22
Introduction to One-Hot Encoding
In digital circuits and machine learning, a one-hot is a group of bits among which the legal combinations of values are only those with a single high (1) bit and all the others low (0).
In machine learning, features are not always continuous and sometimes are categories. For example, the feature gender
can be categorized as 'male' or 'female'. In model training, we have to convert these features to numerical values. Consider the following example with 3 features:
-
gender
: ['female', 'male'] -
region
: ['Africa', 'Asia', 'Europe', 'US'] -
class
: ['A', 'B', 'C'']
For a specific sample, like ['female', 'Asia', 'C'], to convert the features to numerical codes, the easier way is to serialize them to [0, 1, 2]. However, these serialized features cannot be used directly in machine learning model training.
In statistics, we usually use dummy variables to represent these categorical variables.

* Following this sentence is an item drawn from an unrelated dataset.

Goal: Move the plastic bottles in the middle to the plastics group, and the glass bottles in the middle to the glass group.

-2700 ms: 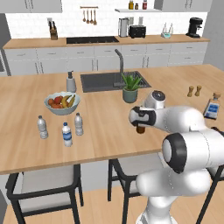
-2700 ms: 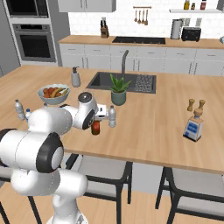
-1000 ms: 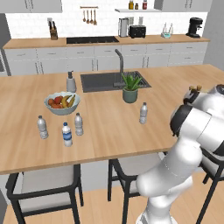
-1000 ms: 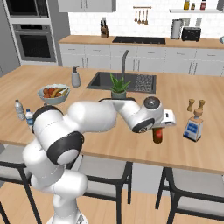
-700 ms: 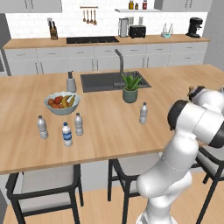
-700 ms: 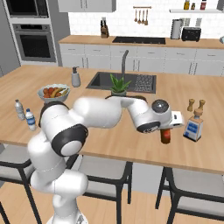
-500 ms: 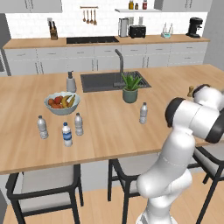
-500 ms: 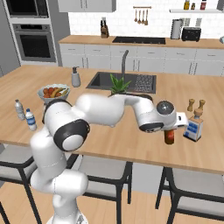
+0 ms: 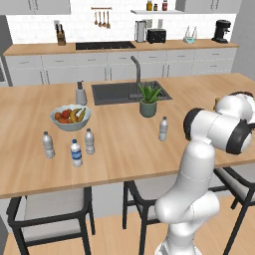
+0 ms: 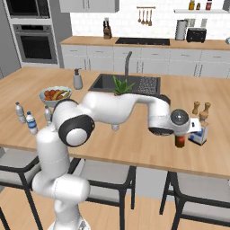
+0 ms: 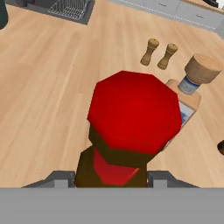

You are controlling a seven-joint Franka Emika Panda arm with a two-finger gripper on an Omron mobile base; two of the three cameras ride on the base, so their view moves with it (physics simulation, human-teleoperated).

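Two base cameras overlook the island counter (image 9: 119, 149) from behind; hand camera peers closely down

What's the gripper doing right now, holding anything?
Gripper: closed on the dark brown glass bottle with the red cap, beside the blue-labelled bottle.

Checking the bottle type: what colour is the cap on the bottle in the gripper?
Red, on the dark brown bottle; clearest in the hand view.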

Similarly, we can use a representation of categorical variables as binary vectors to extract features and convert them to numbers. In our example, 'female' corresponds to [1, 0], 'Asia' corresponds to [0, 1, 0, 0] and 'C' corresponds to [0, 0, 1], so the overall numerical representation of this sample is [1, 0, 0, 1, 0, 0, 0, 0, 1]. This technique of conversion is called one-hot encoding.
- It could be better to deal with categorical features;
- It could be better to deal with discontinuous numerical features;
- Possibly increase the number of features. For instance, sex (male/female) is one feature, but after converting into one-hot encoding, it becomes two features: male | female.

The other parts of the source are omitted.